In a similar manner, environmental degradation can hurt agricultural productivity, and the desperate efforts of the resulting hungry people can further degrade the environment. USAID food security strategies will support regional, African-led efforts to protect the environment from both acute emergencies and long-term pressures, such as densely-populated fragile areas.
Strategic Objective 1: Increase Capacity in the Region to Prevent and Mitigate Conflict
Strategic Objective 2: Promote African Ability to Sustain Food Security within a Regional Context
GREATER HORN OF AFRICA INITIATIVE FY 1998 PROGRAM SUMMARY
Encouraging Broad-based Economic Growth
Stabilizing World Population Growth & Protecting Human Health
Protecting the Environment
Building
Democracy
Providing Humanitarian Assistance
TOTALS
USAID Strategic Objectives
SO1. Increase capacity in the region to prevent and mitigate conflict. - Dev. Fund for Africa
2,000,000
---
1,000,000
4,000,000
---
7,000,000
SO2. Promote African ability to sustain food security within a regional context. - Dev. Fund for Africa
7,000,000
---
1,000,000
---
---
8,000,000
Totals -Dev. Fund for Africa
9,000,000
---
2,000,000
4,000,000
---
15,000,000
AFR/EA GHAI Director: Patricia Rader
ACTIVITY DATA SHEET
PROGRAM: GREATER HORN OF AFRICA INITIATIVE (GHAI)

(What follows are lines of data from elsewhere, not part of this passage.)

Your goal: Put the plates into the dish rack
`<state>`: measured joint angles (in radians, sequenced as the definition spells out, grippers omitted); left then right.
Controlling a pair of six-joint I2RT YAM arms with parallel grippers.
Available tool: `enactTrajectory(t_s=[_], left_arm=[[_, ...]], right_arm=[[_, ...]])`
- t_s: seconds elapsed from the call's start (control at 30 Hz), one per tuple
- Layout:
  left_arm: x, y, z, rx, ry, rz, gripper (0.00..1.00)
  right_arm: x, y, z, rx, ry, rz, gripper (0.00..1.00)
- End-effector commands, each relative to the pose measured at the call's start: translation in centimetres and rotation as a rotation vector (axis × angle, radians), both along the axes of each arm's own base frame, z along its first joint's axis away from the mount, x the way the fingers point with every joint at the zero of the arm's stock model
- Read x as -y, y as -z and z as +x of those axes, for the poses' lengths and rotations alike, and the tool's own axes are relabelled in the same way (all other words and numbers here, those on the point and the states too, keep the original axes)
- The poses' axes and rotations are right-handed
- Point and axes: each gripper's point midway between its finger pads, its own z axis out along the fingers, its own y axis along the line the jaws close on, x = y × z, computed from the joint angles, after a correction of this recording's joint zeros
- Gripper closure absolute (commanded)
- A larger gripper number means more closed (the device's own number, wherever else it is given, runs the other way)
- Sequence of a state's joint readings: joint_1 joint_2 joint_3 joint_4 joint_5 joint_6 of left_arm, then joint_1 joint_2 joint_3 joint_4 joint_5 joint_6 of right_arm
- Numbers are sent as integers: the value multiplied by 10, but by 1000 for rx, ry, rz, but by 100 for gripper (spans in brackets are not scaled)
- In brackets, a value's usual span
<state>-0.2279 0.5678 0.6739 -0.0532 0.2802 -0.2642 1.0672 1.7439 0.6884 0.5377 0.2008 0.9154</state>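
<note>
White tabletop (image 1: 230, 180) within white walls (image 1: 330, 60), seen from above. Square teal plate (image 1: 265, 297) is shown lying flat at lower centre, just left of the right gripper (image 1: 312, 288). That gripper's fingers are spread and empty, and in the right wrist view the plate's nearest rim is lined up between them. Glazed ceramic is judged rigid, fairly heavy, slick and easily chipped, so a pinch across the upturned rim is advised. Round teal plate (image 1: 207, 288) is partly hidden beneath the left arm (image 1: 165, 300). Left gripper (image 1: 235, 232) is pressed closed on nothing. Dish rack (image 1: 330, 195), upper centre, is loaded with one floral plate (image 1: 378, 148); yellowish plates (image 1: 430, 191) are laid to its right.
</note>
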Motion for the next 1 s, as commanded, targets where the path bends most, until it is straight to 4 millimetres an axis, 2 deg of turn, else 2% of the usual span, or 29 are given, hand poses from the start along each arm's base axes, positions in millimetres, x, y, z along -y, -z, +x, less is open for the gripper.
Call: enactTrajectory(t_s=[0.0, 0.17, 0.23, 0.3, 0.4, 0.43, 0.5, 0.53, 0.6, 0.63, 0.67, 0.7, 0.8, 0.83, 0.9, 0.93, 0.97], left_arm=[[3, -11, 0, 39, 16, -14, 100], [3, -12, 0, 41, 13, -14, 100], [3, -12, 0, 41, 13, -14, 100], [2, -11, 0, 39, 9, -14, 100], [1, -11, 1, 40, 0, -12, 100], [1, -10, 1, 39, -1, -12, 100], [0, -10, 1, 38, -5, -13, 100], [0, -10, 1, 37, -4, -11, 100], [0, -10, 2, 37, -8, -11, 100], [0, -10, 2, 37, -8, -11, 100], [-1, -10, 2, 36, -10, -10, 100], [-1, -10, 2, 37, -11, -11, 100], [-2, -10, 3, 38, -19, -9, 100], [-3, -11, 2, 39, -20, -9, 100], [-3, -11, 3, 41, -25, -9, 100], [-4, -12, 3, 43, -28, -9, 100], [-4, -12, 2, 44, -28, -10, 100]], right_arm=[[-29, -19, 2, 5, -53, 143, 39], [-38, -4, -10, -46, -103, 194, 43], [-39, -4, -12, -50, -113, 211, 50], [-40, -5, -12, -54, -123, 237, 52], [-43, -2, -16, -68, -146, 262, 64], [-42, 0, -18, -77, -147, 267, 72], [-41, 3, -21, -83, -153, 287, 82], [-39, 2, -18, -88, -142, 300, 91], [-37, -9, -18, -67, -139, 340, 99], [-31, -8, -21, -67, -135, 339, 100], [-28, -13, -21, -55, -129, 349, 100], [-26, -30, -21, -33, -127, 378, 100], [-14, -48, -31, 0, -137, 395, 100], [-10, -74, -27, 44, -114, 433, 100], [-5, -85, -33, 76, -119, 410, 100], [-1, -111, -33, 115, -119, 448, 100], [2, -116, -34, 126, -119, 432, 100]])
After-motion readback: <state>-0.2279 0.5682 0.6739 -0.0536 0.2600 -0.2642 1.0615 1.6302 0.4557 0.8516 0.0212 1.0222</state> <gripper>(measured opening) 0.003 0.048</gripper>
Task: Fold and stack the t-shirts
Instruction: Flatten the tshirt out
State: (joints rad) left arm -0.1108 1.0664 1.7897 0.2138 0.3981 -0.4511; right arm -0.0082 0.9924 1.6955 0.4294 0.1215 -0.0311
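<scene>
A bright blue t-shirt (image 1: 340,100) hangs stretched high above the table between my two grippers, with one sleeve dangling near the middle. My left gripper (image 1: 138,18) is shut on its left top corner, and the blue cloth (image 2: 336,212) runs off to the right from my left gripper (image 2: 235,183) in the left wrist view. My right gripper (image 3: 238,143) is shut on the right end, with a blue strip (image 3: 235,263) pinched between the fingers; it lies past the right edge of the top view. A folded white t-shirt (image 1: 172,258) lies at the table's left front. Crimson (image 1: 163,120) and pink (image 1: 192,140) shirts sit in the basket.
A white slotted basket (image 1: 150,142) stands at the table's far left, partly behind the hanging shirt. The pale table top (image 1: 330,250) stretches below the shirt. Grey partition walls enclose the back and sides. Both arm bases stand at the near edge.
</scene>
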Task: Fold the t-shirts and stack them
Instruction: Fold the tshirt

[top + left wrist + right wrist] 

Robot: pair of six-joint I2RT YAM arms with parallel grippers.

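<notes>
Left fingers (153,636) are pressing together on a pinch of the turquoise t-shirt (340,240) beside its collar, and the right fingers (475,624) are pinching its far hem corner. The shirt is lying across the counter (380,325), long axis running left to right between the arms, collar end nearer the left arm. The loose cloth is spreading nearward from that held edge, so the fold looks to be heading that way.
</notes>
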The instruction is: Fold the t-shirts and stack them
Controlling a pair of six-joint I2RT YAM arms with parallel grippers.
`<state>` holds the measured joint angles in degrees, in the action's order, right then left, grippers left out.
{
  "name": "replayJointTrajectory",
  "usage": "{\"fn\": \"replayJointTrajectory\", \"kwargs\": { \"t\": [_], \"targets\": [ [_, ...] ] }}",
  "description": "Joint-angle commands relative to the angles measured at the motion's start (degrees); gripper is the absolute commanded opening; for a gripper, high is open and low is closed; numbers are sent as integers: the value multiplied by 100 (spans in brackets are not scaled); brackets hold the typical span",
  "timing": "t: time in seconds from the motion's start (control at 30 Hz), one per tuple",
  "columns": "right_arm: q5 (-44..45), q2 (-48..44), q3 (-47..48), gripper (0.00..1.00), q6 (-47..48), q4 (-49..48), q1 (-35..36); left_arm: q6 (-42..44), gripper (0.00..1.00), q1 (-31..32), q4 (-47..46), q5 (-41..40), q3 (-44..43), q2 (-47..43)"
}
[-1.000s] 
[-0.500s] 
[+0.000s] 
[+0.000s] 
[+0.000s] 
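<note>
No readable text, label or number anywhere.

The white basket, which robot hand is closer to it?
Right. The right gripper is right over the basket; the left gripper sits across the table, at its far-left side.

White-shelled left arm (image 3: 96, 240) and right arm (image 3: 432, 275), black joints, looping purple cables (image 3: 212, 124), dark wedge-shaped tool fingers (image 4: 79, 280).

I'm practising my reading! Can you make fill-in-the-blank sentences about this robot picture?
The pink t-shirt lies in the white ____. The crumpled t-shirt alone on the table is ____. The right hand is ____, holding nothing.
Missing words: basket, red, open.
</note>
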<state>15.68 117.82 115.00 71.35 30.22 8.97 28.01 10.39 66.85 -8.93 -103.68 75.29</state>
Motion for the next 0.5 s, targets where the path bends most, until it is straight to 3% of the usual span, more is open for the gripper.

TITLE AND NUMBER: Increase Capacity in the Greater Horn of Africa Region to Prevent and Mitigate Conflict, 698-SO01
STATUS: Continuing
PROPOSED OBLIGATION AND FUNDING SOURCE: FY 1998: $7,000,000 DFA
INITIAL OBLIGATION: FY 1996; ESTIMATED COMPLETION DATE: FY 2000
Purpose: To increase the capacity of Africans to mitigate and prevent conflict in the Greater Horn of Africa.
Background: The U.S. foreign policy community is increasingly emphasizing the need to prevent conflicts and crises rather than to be forced to respond to crises after they occur. At the same time, both Africans and outsiders are recognizing that solutions cannot be imposed externally. Although there is a role which donors and other international partners can play to assist in the process, if peace is ultimately to prevail, Africans themselves must resolve their own conflicts. Progressive African leadership is emerging in the region. The root causes of conflict are often political, economic or environmental.
USAID Role and Achievements to Date: USAID played an important role in encouraging the Intergovernmental Authority on Development (IGAD) to amend its charter to include conflict prevention. IGAD and other African organizations are actively developing conflict prevention strategies, and the USG will seek ways to be effective partners with these organizations. In the meantime, the USG is concentrating on building its own capacity to understand and analyze conflict. These efforts have included interagency training workshops in Washington and the field, and the development of a manual called "Preventing and Mitigating Violent Conflict: A Guide for Practitioners" to aid USG personnel in practical applications of conflict prevention mechanisms. USAID has created the Horn of Africa Support Project (HASP) as a mechanism to provide GHAI funding to innovative projects that reflect GHAI principles. Other GHAI funding has gone directly to projects in the region and to capacity-building efforts. Among the projects funded directly is Uganda's efforts to create a regional cooperative response, involving Kenya, Tanzania and Rwanda, to a serious aquatic weed infestation afflicting Lake Victoria.
Description: The GHAI strategic planning process, currently underway, will further define the process by which the operating principles will be used to achieve the goal of conflict prevention, and will identify the indicators to be used to manage for results.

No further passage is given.